Multithreaded Kinect Stream Saver Application

Introduction

This article is intended for researchers who wish to develop a markerless motion capture system based on a Microsoft Kinect sensor. This article will focus on hands-on C++ programming tips, while providing sample C++ code indicating how to record and store the Kinect streams (Skeleton, Color and Depth streams) to a specified directory. 

The Kinect Stream Saver application is based on the KinectExplorer-D2D (for C++) sample code and is compatible with SDK 1.7. Modifications to the sample code will allow user to display and store the Kinect stream in real-time at 30 Frames Per Second (FPS). Hence, the recording task would not slow down the processing tasks (data streaming and displaying).
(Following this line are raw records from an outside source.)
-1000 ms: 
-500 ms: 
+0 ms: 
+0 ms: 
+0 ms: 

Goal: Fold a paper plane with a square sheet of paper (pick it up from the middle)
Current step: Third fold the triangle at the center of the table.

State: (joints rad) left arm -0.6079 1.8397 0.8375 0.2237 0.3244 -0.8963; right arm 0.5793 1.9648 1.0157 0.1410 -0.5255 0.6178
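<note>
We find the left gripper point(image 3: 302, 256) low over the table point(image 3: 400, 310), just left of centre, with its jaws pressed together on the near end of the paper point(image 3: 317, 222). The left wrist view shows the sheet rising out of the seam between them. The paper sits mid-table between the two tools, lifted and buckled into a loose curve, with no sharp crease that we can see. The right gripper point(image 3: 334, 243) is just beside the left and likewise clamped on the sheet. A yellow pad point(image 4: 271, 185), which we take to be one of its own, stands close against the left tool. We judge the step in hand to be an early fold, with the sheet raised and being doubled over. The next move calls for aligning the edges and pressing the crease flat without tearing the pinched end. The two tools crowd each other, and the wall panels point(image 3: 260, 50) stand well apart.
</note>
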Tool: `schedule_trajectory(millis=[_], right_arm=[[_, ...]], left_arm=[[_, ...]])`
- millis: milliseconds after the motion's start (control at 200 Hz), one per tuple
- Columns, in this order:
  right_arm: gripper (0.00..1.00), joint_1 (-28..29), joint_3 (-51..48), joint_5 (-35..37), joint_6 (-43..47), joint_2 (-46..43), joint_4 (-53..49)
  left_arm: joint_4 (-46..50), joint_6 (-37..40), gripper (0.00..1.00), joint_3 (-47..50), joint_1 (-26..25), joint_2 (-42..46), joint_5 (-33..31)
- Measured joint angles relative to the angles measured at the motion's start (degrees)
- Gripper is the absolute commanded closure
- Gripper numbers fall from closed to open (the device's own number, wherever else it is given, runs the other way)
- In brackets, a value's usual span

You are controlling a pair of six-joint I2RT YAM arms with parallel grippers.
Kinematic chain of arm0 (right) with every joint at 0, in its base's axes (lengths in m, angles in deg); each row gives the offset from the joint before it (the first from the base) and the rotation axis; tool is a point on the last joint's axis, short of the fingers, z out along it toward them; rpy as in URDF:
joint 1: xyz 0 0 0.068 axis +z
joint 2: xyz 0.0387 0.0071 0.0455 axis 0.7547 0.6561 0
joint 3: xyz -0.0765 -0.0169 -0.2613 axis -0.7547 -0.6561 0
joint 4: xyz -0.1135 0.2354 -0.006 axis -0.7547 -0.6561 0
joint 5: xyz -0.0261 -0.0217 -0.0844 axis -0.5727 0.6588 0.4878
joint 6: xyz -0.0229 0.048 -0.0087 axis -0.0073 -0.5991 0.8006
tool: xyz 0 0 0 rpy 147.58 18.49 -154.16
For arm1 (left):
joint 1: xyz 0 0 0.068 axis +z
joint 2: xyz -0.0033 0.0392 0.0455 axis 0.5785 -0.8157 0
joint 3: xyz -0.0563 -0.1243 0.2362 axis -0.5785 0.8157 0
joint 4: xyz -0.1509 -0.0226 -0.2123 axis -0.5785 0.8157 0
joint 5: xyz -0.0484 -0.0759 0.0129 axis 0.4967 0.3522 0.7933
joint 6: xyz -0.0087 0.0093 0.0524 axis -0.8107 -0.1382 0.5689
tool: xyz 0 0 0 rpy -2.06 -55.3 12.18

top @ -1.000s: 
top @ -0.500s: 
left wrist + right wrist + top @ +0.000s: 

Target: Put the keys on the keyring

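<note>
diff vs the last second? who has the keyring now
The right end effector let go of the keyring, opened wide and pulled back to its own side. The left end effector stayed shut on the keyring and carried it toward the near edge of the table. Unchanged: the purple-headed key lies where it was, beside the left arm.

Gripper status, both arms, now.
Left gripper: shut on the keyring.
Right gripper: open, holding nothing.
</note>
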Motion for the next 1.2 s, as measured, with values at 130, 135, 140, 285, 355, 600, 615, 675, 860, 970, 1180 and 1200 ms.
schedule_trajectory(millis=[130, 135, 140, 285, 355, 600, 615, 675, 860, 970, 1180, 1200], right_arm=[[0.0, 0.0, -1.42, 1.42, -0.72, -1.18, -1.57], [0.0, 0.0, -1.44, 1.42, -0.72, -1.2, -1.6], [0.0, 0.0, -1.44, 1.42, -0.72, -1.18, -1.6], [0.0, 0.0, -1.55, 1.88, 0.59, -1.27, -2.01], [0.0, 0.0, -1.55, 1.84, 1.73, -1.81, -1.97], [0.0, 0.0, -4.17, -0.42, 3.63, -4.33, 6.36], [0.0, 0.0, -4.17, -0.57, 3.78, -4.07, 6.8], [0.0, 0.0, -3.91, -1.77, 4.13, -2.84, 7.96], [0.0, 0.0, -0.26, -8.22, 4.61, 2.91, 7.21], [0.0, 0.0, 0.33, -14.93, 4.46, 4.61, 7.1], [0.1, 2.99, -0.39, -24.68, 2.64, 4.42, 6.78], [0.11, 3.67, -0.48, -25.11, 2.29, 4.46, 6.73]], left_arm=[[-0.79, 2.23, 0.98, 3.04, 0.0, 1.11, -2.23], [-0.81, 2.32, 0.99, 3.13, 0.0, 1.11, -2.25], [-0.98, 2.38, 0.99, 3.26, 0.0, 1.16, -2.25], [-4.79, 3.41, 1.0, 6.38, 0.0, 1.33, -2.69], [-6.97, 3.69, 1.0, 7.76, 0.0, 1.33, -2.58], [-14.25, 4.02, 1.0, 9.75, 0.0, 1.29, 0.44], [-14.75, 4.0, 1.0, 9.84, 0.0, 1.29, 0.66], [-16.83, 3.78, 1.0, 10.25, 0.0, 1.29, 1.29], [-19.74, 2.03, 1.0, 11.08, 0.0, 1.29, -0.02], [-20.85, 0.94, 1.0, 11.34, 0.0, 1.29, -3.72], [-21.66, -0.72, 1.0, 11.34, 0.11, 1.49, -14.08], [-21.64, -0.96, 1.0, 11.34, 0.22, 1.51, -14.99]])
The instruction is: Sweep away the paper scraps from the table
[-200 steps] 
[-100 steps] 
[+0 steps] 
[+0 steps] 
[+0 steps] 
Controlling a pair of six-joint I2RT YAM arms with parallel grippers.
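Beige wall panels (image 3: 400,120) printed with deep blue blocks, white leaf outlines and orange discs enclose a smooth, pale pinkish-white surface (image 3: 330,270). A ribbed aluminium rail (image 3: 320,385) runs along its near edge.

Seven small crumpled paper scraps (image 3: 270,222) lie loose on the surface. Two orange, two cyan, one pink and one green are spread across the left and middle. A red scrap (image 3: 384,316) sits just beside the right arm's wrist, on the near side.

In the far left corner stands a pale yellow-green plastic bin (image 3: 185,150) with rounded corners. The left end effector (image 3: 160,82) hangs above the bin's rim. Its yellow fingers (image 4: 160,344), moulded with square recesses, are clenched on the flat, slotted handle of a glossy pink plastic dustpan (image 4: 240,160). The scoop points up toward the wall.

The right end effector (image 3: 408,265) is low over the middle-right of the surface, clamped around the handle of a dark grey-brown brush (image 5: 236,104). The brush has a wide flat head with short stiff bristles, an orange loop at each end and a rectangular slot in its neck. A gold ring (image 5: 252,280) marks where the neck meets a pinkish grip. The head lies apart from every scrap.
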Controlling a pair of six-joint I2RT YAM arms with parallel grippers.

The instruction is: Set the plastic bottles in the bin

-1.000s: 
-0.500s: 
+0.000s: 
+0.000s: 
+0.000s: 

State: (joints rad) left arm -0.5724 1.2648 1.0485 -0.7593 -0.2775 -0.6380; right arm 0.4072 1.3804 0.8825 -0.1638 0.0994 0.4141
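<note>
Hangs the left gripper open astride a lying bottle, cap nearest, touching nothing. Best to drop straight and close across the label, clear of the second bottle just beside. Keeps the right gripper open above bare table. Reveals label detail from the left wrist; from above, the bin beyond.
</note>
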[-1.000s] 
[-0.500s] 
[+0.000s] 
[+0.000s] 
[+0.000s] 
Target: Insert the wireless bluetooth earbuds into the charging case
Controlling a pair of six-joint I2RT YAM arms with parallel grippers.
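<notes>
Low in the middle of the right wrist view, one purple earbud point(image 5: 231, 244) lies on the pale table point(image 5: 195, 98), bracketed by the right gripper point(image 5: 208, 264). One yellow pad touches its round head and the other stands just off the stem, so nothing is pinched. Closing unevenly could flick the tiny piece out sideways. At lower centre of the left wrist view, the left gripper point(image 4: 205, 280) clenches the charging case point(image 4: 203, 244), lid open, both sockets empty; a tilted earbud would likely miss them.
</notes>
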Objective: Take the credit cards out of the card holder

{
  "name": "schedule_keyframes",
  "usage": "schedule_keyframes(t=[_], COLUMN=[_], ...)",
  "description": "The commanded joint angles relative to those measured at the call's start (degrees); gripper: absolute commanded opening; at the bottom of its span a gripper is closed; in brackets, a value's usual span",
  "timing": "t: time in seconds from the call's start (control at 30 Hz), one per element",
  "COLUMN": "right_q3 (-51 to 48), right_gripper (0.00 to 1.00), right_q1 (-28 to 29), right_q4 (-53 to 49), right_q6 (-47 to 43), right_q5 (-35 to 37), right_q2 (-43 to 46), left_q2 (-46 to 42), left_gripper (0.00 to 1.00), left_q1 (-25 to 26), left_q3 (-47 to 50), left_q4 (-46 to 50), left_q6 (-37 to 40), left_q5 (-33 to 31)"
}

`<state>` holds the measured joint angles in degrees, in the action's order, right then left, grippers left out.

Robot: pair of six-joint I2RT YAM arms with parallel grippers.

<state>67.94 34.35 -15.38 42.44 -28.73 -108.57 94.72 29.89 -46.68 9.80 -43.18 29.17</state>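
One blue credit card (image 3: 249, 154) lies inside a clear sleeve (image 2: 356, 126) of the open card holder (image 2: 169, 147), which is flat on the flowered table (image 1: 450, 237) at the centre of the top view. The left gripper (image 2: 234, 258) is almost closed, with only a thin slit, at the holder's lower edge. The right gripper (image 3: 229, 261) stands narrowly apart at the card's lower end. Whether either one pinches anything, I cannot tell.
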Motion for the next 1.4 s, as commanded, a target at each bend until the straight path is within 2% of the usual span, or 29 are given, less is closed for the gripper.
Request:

In this article, you can find step-by-step instructions on how to store stream data (color, depth, skeleton) to a dynamic FIFO buffer as the data is received from the Kinect device, and separately write the data from the FIFO buffer to output files as described above. The disk writes are done in a separate
thread to avoid degradation of frame processing speed during data collection.

Please note that all the C++ sample codes explained in this article should be built and run by the Visual Studio.

Prerequisites

As a starting point, this article assumes that you

• are reasonably familiar with C++ libraries, examples, and documentation needed to create applications for Windows,
• can figure out the basics of building and running C++ codes in Visual Studio

Requirements

• Microsoft Visual Studio
• Kinect for Windows SDK
• Source Codes of the application called "Kinect Explorer - D2D C++"

Using the code

Creating a Thread  

One of the main issues with recording the Kinect streams in real time is to avoid degradation of frame processing speed during data collection. The only solution for keeping the frame rate at 30 FPS is to create a new thread to store the stream contents. In this way, there would be one thread to do the processing tasks including initializing the Kinect sensor, annotating data streams and storing the streams to a dynamic buffer; and, another thread to write the Kinect streams to output files in a disk.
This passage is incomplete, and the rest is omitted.